Dividend-Based Valuation Models

Table of Contents

Abstract3

Chapter I4

1. Introduction4

2. Background10

Chapter II12

3. The General Model12

4. Versions of the Models13

4.1 Gordon Growth Model13

4.2 Dividend Discount Model16

4.3 The H Model for valuing Growth18

3. Sensitivity analysis19

Chapter III23

4. Moving from textbook examples to “real-world” applications23

4.1. Information for computing the required rate of return on investment23

4.2. Information for estimating the growth rate for earnings and dividends24

4.2.1. Estimating Ks24

4.2.2. Estimating g25

5. Non-constant dividend growth27

Chapter IV29

6. An applied example from portfolio management class29

Chapter V33

7. Summary33

Dividend-based valuation models

Abstract

The appropriate application of the constant growth dividend discount model (DDM) requires an understanding of the fundamental nature of the model and its parameters. It is important that students not only be able to mechanically “plug and chug” the formula, but that they also understand the model's assumptions, inputs, sensitivity to error and practical limitations. This paper demonstrates that the valuation measure derived from using the DDM is very sensitive to the relationship between the required return on investment (Ks) and the assumed growth rate (g) in earnings and dividends. Examples show that the valuation error increases at an increasing rate when the values of Ks and g converge in the formula. Classroom experience has indicated that students believe and strive to compute a single “correct” valuation of the share price. They should realize that the goal of valuation analysis is to estimate a reasonable range for the intrinsic value of a share price, rather than a single point estimate as often implied by end-of-chapter and exam-type problems using the DDM.

Chapter I

1. Introduction

The theoretical soundness and practical simplicity of the constant growth dividend discount model (DDM) (Gordon and Gordon 1962) have led to its extensive application for common stock valuation. Students are usually introduced to the formula and its conceptual framework in their first finance course. In more advanced courses, they apply the model to security analysis, to cases involving security issuance and mergers and acquisitions, and to other valuation related problems. While most students eventually become comfortable with mechanically “plugging and chugging” the formula, they often have little understanding of its practical limitations. This paper provides a method for illustrating the nature of estimation and a means of demonstrating the nonlinear sensitivity of the DDM to variations in required rate of return (Ks) and the growth rate (g) estimates.

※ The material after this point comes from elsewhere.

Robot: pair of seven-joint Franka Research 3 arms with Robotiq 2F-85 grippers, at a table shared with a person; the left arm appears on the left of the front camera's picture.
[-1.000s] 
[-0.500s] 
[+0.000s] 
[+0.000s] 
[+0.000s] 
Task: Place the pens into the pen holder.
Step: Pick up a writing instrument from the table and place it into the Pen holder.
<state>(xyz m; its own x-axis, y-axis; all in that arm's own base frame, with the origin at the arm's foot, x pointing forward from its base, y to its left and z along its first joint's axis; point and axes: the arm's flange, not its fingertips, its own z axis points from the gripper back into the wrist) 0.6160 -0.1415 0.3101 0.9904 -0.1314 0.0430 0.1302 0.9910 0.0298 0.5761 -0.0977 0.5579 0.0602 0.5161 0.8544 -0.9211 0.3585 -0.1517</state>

Nearly all texts discuss the basic assumption that Ks must be greater than g for the model to hold. This requirement is predicated on the practical limitation that a stock's price must be non-negative. Similarly, Ks must be greater than g since equivalence would result in an infinite value. Together, the economic constraints that stock prices are non-negative and finite make the model's assumption of Ks > g fairly easy for students to grasp. What is not necessarily intuitive is how the relationship between Ks and g affects the estimate of the stock's intrinsic value.

Once the mathematical and economic constraints of the model have been considered, students should realize that proper implementation of the DDM requires more than the calculation of a single point ...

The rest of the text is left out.